* [Activity]:
Using the listing below, retype exactly the lines starting at the one with "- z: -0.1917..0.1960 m" and ending at the one with "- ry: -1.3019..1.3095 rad", and include both.

* [Raw data]:

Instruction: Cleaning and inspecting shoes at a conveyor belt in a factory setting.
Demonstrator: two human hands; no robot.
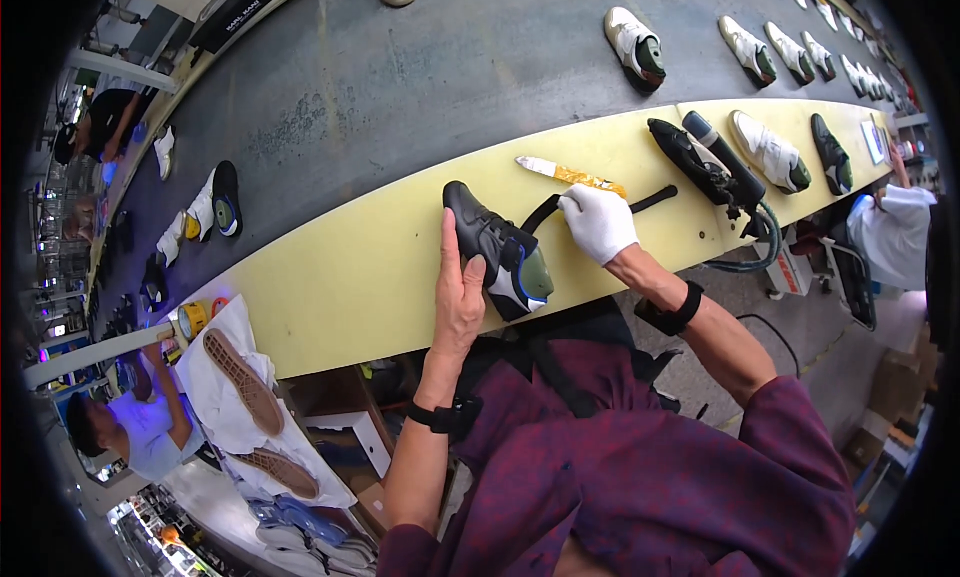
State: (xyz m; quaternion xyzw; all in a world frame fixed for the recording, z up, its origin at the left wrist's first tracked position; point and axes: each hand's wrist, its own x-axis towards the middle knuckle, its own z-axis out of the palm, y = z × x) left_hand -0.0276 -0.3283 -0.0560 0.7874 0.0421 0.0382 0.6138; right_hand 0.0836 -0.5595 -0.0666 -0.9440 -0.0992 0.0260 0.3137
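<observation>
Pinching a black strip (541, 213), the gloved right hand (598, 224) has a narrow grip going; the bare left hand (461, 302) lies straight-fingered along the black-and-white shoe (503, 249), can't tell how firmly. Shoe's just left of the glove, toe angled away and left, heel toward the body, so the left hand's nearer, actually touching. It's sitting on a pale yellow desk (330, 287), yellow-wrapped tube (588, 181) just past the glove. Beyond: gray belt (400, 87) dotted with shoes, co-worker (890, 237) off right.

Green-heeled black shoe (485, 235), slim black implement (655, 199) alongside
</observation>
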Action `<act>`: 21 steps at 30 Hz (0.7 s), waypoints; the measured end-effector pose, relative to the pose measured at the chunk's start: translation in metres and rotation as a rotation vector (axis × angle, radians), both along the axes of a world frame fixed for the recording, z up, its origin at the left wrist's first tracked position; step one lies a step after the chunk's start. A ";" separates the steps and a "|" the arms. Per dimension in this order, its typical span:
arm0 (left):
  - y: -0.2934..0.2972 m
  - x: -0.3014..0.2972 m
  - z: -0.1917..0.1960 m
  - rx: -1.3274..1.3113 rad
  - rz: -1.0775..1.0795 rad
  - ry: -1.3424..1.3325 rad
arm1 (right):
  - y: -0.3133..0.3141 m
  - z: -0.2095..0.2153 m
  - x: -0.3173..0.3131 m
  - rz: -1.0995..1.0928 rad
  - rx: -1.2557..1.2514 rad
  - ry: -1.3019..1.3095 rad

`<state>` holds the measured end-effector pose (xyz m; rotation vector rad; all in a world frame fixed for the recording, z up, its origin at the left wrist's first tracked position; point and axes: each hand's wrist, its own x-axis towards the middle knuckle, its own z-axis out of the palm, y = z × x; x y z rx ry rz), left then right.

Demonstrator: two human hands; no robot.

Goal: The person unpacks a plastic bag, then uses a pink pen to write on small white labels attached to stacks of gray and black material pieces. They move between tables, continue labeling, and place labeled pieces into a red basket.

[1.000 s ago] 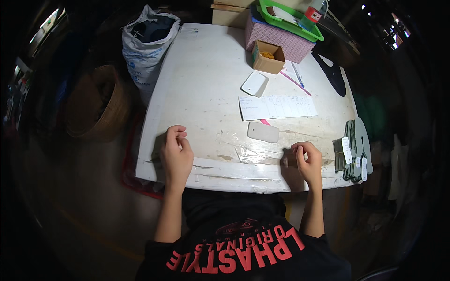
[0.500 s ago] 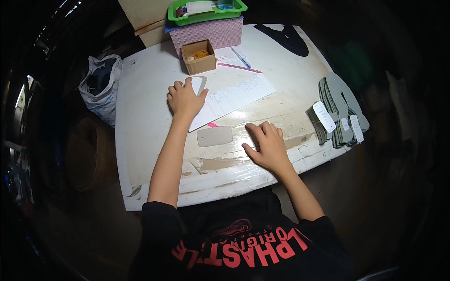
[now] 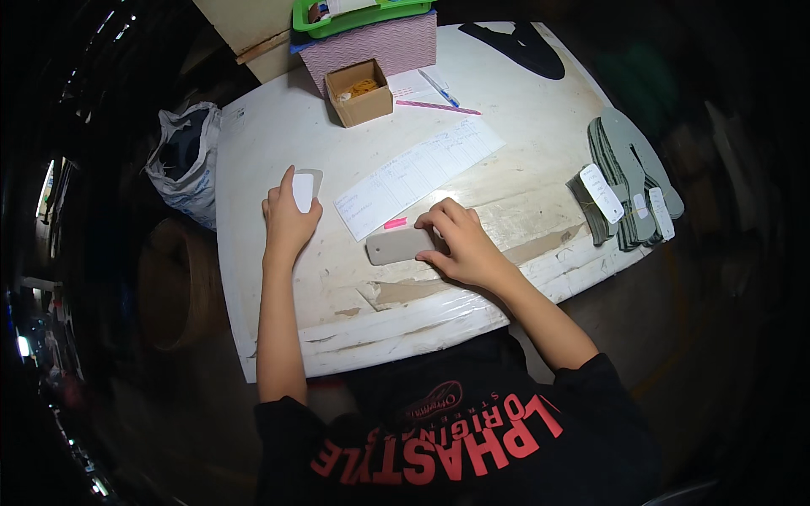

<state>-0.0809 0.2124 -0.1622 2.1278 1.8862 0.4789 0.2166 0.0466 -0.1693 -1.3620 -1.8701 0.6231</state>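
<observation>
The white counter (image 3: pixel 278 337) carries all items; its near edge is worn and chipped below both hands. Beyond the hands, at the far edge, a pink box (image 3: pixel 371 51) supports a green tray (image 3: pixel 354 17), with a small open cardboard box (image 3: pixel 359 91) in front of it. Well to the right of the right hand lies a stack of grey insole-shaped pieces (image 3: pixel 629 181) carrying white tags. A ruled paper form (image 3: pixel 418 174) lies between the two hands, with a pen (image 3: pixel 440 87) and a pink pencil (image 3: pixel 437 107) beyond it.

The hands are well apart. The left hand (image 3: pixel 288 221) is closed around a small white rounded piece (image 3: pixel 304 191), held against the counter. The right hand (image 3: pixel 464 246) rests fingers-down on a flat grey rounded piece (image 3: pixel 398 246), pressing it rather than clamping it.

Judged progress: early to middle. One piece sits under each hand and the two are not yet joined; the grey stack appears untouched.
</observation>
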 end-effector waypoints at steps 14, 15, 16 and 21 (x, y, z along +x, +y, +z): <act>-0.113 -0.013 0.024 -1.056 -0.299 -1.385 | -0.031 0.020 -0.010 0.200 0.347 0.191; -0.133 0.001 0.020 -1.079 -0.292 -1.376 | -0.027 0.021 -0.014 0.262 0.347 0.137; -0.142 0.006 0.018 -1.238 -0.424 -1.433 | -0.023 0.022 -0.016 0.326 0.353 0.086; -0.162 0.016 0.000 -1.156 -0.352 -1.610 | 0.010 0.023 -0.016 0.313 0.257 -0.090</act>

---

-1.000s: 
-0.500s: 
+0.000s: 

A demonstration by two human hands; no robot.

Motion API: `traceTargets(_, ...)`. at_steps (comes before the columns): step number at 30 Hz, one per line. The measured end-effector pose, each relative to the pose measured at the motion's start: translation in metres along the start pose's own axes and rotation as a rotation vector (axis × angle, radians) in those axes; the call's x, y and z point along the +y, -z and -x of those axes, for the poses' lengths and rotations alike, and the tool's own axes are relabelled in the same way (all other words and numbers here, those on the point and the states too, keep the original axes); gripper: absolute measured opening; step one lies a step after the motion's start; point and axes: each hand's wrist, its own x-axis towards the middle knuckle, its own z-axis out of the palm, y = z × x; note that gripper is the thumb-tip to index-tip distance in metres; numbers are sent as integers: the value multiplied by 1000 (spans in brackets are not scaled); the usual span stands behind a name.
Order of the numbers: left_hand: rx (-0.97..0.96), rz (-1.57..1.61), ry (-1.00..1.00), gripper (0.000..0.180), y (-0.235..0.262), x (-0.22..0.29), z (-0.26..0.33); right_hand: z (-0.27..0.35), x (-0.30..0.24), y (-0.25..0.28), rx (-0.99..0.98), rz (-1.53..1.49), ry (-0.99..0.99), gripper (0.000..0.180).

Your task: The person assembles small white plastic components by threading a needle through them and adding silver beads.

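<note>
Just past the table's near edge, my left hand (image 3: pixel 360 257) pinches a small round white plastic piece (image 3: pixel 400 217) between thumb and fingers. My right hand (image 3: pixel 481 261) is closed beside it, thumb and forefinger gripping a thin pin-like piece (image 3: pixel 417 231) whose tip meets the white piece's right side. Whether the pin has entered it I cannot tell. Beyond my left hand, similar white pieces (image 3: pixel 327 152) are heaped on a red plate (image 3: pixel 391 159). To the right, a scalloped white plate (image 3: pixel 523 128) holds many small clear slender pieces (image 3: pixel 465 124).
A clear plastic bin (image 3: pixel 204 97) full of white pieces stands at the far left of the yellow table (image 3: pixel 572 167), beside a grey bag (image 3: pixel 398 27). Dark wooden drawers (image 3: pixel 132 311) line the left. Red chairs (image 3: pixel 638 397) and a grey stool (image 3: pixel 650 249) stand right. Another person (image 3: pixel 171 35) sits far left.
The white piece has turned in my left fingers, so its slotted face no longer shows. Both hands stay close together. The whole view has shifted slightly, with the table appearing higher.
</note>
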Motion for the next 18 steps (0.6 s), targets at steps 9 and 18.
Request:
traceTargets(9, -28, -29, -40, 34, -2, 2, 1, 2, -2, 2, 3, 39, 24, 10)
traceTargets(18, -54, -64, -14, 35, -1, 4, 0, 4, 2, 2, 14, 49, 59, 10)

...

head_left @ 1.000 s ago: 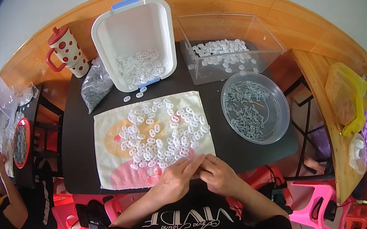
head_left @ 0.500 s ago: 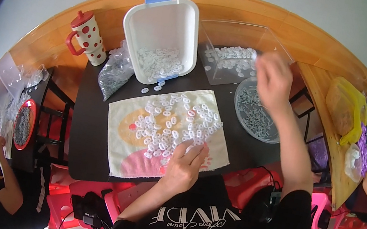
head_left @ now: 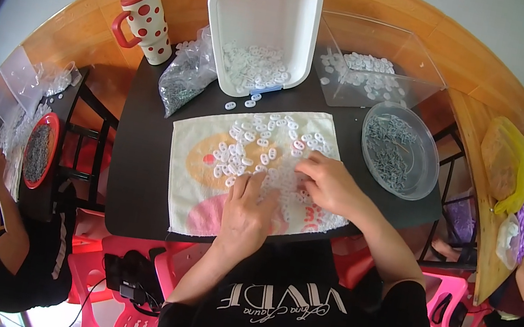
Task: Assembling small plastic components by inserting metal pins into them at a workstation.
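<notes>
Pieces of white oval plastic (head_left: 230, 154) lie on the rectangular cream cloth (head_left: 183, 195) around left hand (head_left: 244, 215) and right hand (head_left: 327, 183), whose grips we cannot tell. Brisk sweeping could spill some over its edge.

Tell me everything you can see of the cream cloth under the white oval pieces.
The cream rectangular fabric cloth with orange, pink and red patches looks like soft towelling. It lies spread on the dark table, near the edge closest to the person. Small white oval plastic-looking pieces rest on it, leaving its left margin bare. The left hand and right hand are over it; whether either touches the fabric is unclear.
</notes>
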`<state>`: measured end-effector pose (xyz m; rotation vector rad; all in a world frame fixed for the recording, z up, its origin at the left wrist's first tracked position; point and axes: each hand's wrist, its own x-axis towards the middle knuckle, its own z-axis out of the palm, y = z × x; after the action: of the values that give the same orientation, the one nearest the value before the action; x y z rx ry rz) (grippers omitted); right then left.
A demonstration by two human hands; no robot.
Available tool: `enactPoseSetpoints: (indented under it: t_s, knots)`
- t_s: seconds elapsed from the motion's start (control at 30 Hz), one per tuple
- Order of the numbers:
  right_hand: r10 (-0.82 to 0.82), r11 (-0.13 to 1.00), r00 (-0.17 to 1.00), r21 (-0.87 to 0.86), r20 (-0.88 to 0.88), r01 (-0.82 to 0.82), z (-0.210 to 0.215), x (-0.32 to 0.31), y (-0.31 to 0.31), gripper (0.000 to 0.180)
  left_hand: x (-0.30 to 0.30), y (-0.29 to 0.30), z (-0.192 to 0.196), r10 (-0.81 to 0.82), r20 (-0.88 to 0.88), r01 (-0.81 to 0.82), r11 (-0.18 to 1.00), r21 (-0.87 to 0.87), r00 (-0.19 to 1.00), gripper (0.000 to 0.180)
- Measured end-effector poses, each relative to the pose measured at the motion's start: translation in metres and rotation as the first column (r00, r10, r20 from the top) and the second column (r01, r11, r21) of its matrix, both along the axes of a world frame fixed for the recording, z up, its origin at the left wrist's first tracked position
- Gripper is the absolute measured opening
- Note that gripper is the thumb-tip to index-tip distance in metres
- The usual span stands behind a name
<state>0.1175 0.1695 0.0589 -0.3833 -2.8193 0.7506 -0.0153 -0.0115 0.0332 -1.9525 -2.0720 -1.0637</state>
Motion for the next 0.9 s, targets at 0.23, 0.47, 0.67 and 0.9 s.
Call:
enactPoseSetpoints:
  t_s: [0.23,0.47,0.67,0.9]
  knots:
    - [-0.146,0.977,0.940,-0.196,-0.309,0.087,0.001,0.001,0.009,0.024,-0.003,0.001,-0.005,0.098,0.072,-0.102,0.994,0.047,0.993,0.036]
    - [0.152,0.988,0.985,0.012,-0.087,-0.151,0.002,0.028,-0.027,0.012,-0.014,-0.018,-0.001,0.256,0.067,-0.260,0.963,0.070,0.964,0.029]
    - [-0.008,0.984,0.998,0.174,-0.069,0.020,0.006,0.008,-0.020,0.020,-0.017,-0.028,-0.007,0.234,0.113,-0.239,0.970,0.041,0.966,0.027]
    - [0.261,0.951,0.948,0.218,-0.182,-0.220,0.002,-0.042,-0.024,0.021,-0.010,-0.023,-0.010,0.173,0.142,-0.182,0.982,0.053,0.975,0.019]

* [Task solution]:
  - z: -0.1917..0.1960 m
  - rx: -1.3274..1.3113 rad
  - rz: -1.0775..1.0795 rad
  - ry: -1.3424..1.3325 rad
arm1 (right):
  - y: -0.3133..0.3141 m
  - z: -0.2095..0.2153 m
  - x: -0.3173..0.3131 m
  - rz: -1.0995..1.0928 rad
  - rx: -1.2557..1.2514 rad
  - ry: -1.3019..1.3095 rad

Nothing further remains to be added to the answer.